Для огромного, похожего на медведя мужчины это было сродни катастрофе. Радио было его единственным окном во внешний мир. По утрам оно будило его торжественным гимном, днём рассказывало о планах партии и надоях молока в соседних колхозах, а вечерами, сквозь треск и помехи далёких станций, приносило музыку, под которую так хорошо думалось у наковальни. Павел любил этот голос из коробки больше, чем кого-либо живого. И вот теперь друг замолчал.
Он не стал сдаваться сразу. Кузнец тяжело вздохнул, отчего пламя свечи на столе колыхнулось, и принял решение. Спасение «Рекорда» требовало немедленных действий. Вооружившись отвёрткой, найденной в ящике с инструментами для тонкой работы, Павел смело вскрыл заднюю крышку приёмника. Внутри открылось переплетение разноцветных проводов, конденсаторов и резисторов, напоминающее внутренности какого-то мифического зверя. Павел не знал, за что хвататься, но отступать было не в его характере.
Он просто ткнул пальцем в самый большой конденсатор.
Раздался сухой, злой щелчок. Сверкнула короткая голубая вспышка — и в нос ударил тот самый едкий запах сгоревшей проводки, который теперь примешивался к привычному аромату угля и металла. Радиоприёмник окончательно испустил дух. Из динамика не донеслось даже жалобного писка.

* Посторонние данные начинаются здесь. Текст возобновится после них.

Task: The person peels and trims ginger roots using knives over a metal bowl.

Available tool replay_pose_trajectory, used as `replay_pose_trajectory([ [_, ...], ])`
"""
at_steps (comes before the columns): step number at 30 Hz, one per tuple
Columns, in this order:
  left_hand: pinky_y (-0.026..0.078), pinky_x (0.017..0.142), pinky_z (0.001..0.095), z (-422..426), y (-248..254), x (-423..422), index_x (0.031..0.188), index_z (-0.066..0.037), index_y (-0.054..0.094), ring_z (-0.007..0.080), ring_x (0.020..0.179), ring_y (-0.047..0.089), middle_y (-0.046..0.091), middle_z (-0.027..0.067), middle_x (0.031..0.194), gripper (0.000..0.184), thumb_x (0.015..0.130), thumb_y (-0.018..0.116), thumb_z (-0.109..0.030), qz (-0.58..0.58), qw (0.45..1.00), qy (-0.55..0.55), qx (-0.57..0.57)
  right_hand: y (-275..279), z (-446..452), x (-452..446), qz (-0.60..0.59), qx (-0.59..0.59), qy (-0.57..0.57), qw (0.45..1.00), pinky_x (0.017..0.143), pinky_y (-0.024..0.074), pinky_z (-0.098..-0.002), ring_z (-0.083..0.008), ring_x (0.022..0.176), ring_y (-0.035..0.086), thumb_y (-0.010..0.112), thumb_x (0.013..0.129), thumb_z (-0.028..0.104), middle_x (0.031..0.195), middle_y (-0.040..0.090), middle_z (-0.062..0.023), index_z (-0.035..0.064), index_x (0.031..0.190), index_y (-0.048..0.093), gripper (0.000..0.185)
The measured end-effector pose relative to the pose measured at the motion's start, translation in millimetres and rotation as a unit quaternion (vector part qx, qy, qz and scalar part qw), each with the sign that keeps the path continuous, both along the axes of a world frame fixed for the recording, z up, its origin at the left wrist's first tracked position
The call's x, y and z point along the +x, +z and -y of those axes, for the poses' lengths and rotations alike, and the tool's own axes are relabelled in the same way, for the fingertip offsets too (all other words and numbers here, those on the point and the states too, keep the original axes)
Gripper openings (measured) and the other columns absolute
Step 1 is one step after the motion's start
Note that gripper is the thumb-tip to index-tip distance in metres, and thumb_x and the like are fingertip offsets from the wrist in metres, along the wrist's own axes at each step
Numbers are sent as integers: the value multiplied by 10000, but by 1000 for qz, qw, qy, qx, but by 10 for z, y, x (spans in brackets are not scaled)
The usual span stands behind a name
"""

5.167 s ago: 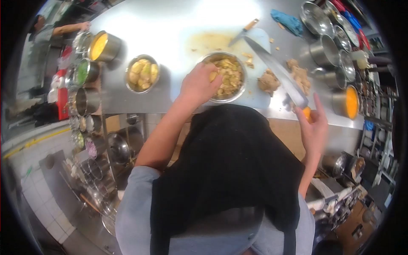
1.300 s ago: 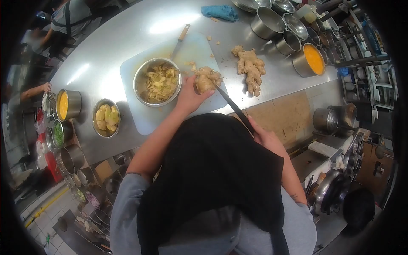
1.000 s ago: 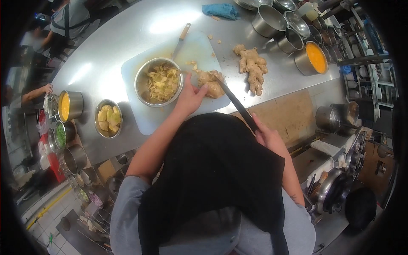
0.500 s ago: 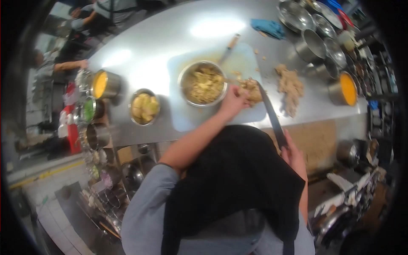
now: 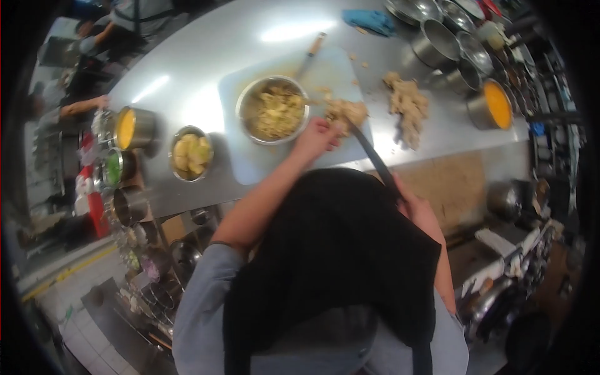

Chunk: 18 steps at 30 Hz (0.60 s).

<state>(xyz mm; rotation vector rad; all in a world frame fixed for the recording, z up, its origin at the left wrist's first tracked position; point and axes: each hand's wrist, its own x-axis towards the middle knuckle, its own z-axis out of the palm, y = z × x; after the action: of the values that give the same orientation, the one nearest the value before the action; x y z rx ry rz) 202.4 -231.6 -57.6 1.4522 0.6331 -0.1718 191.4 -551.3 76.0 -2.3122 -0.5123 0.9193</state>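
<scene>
A knobbly piece of ginger (image 5: pixel 351 112) lies at the right side of a pale cutting board (image 5: pixel 234 164). My left hand (image 5: pixel 317 139) is closed, its curled fingertips at the near left edge of that ginger; the exact grip is partly hidden. In my right hand (image 5: pixel 415 206) is the handle of a long dark-bladed knife (image 5: pixel 373 155), its tip end against the ginger. Left of my hand, on the board, stands a metal bowl (image 5: pixel 240 117) full of yellowish scraps or slices. A smaller bowl (image 5: pixel 173 164) holds peeled yellow chunks.
More unpeeled ginger (image 5: pixel 409 112) lies right of the board. A wooden-handled tool (image 5: pixel 317 44) and a blue cloth (image 5: pixel 369 22) are farther back. Pots of orange contents (image 5: pixel 127 128) (image 5: pixel 498 105) stand at both sides. Metal pots (image 5: pixel 435 44) crowd the back right. Another person's arm (image 5: pixel 84 107) reaches in at left.
The view has shifted, so the table appears farther left and higher. The ginger by my left hand lies flatter, and the knife tip has come in over it from its right side.
</scene>
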Motion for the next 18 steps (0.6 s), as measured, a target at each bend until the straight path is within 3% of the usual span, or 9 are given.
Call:
replay_pose_trajectory([
  [4, 543, 587, 293, -44, -22, -21, 1158, 9, 492, 171, 750, 700, 657, 112, 985, 469, 957, 752, -326, 17, 1000, -7, -12, 129, -40, -15, -19, -42, 28, 999, 717, 496, -447, -341, 706, 627, 539, 874, 25, 768, 601, -181, 292, 1619, 331, 818],
  [10, 519, 571, 286, -26, 18, -40, 1128, -9, 516, 171, 739, 697, 665, 102, 955, 412, 960, 748, -305, 16, 1000, -6, 3, 187, -105, -95, 51, -80, 57, 994, 737, 514, -484, -398, 770, 659, 544, 886, 38, 810, 628, -240, 272, 1611, 342, 788],
  [18, 533, 540, 288, -14, 39, -39, 1130, 8, 508, 160, 696, 701, 652, 103, 953, 451, 953, 756, -325, 20, 999, -11, 22, 228, -164, -142, 69, -94, 71, 991, 737, 518, -504, -422, 777, 651, 550, 902, 38, 867, 622, -253, 273, 1622, 314, 793],
])
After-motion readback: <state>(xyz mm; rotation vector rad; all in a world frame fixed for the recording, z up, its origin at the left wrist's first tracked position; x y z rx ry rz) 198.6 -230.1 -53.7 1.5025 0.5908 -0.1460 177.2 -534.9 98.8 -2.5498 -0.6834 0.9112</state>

Павел обречённо посмотрел на дело рук своих. Починить это было выше его сил. Кузнец, способный одним ударом сплющить подкову, оказался совершенно беспомощным перед капризами электроники. Он чувствовал себя медведем, который пытался починить часы: всё, к чему прикасались его огромные руки, превращалось в груду бесполезного хлама.
Оставалось только ждать. Ждать того единственного человека, чей визит мог вернуть в дом звуки. Единственного человека, который появлялся на пороге с завидной регулярностью и всегда приносила с собой не только новости из района, но и что-то более важное — живой голос, смех и свет. Павел сел на табурет, сложил руки на коленях и уставился в стену. Дом никогда не казался таким пустым.
***
Скрип калитки раздался ровно в два часа дня. Этот звук Павел узнал бы из тысячи: он был особенным, лёгким, почти музыкальным, непохожим на тяжёлый скрип, который издавали калитки его соседей. Павел не бросился встречать гостью — суета была чужда его натуре, — но выпрямился на табурете и расправил плечи, словно готовясь к важной встрече. Сердце забилось чаще, но он приказал себе сохранять спокойствие.

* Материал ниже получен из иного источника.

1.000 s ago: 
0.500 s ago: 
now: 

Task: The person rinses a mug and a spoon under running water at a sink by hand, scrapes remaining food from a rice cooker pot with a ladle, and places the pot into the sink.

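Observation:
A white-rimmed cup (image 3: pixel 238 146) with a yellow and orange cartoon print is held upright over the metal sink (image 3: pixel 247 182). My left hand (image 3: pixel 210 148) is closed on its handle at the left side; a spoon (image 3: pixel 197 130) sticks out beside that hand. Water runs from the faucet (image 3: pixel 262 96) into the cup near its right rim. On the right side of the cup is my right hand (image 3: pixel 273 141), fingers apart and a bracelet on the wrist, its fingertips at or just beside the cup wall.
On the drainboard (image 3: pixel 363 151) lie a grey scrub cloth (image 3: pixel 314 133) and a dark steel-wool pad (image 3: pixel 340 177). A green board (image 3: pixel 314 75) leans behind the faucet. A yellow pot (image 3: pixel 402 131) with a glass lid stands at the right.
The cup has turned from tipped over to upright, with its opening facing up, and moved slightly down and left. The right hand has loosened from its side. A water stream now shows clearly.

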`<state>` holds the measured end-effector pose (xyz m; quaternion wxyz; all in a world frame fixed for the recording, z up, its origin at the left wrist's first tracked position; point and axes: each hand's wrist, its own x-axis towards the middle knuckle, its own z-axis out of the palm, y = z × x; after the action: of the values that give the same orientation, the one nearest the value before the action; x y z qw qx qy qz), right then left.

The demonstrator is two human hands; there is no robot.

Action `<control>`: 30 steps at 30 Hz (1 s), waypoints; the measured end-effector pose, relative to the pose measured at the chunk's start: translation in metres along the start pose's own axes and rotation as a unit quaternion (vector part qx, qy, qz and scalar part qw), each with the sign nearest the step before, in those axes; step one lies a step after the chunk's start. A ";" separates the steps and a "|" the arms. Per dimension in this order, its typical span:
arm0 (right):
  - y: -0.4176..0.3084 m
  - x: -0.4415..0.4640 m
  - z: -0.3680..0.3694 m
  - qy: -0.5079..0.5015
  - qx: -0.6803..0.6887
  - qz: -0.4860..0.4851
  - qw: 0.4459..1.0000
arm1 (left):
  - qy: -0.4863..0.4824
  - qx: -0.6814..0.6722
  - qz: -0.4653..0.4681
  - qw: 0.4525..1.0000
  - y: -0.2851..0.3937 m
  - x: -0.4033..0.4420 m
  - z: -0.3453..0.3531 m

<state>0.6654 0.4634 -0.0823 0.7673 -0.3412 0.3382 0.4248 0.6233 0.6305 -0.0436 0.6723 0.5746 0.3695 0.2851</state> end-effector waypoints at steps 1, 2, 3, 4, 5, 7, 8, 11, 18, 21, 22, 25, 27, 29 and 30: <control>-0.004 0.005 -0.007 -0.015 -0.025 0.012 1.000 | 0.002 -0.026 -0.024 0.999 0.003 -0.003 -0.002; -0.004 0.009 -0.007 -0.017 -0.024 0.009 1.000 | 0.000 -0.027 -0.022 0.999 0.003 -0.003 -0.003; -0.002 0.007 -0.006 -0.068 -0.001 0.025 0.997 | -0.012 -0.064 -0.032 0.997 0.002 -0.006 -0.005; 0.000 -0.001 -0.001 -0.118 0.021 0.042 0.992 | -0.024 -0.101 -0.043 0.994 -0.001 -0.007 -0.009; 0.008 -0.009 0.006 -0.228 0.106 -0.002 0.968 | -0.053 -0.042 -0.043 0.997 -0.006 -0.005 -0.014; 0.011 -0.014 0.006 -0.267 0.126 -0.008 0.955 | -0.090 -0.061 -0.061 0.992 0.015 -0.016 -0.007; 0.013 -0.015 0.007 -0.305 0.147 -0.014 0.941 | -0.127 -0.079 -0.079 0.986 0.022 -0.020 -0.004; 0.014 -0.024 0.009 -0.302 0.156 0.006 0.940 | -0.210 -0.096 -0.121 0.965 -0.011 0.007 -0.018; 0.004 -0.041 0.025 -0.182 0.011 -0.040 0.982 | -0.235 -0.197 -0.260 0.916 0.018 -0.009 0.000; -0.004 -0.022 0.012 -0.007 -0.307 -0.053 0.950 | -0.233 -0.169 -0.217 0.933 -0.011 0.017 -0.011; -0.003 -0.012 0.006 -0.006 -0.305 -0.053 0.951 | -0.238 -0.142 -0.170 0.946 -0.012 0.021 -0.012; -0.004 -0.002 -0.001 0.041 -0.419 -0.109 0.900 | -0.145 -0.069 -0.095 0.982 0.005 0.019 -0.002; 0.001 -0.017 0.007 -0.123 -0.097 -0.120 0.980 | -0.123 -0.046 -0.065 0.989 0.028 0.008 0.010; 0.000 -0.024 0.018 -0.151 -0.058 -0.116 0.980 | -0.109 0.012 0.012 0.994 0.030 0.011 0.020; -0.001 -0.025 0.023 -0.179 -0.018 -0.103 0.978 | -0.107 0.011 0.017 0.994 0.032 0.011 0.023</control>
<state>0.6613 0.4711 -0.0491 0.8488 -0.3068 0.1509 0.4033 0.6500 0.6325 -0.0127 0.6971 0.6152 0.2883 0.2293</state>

На пороге возникла Евдокия. Дуся, как её звала вся деревня. Она казалась совсем крошечной рядом с массивной дверной коробкой, настоящая былинка на фоне могучего дома. На плече висела туго набитая кожаная сумка, потёртая по углам от долгой службы, а в руке она держала свежий номер районной газеты, ещё пахнущий типографской краской. Весеннее солнце играло в её светлых волосах, выбившихся из-под ситцевой косынки, и освещало лицо румянцем.
— Здравствуй, Паша! Принимай корреспонденцию! — звонко крикнула она, переступая порог. Её голос прозвучал в мёртвой тишине дома особенно громко и жизнерадостно, разбивая давящую вакуумную пустоту на тысячи осколков.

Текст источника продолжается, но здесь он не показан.